I've been BBQ'ing since about 2001. I and family seldom go out for it anymore as it's not actually that difficult once you get the basics. The key is _Low & Slow_. You can get a decent smoker for little coin these days or you can opt for a really expensive one, but they really all basically work the same. I have a wood and an electric and use both. The wood smoker mostly in the Summer and when more food is prepared and the electric for the times, like mentioned above, when it's just for a few friends and family. Both have done very well for me.

As for pics, let me see what I can do for one or two.


----------



## cigar loco (Jan 21, 2010)

def. for those who do'nt know smoking low and slow with indirect heat i like a wood fire myself. bbq grilled over direct coals.


----------



## eyesack (Jul 19, 2009)

Good info guys, what kind of smoker do you use; that is the electric one?

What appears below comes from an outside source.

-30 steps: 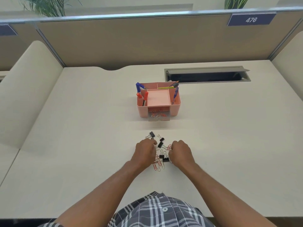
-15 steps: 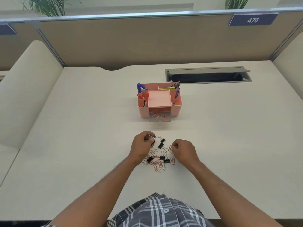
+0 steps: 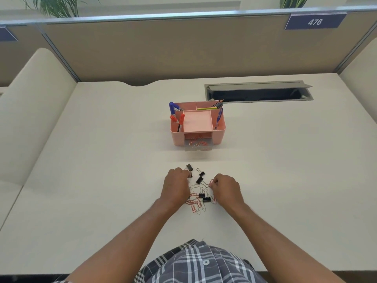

I guess the wood one too, lol, but probably for my purposes electric would be better/easier?


----------



## cigar loco (Jan 21, 2010)

never have used an electric myself. brinkman make several diff models all prices, i prefer one with a seperate fire box myself, also the type of wood used is very important. hickory is used alot but the fruit woods give a sweeter flavor, its just like different wrappers on cigars.after you have a good set of coals you use damp wood to create the smoke.


----------



## DSturg369 (Apr 6, 2008)

This site helped me a lot... Smoker Cooking...It's How To Smoke Meat! Proven Meat Smoker Recipes


----------



## cigar loco (Jan 21, 2010)

great site dale! i'll be refering to it this spring.:thumb::thumb:


----------



## DSturg369 (Apr 6, 2008)

My electric is a Brinkmann. Very easy to use, just plug it in and you're good to go. Just add dampened wood for smoke.....shown here...


----------



## DSturg369 (Apr 6, 2008)

My wood smoker is an old model from Lowes. The barrel on it's side looking type with a side mounted fire box.


----------



## eyesack (Jul 19, 2009)

Awesome brother, thank you! Time to hit the squee-bay lol.


----------



## fiddlegrin (Feb 8, 2009)

When can we expect to see our samples start arriving? :hungry:


.


----------



## eyesack (Jul 19, 2009)

Haha I second that! I promise I'll do an in-depth review...! lolol!


----------



## Jenady (Nov 23, 2009)

Here is what I use. You set the temp and it does the rest. I have done 13 slabs of ribs at one time with room for more. It does shoulders and brisket exceptionally well.


----------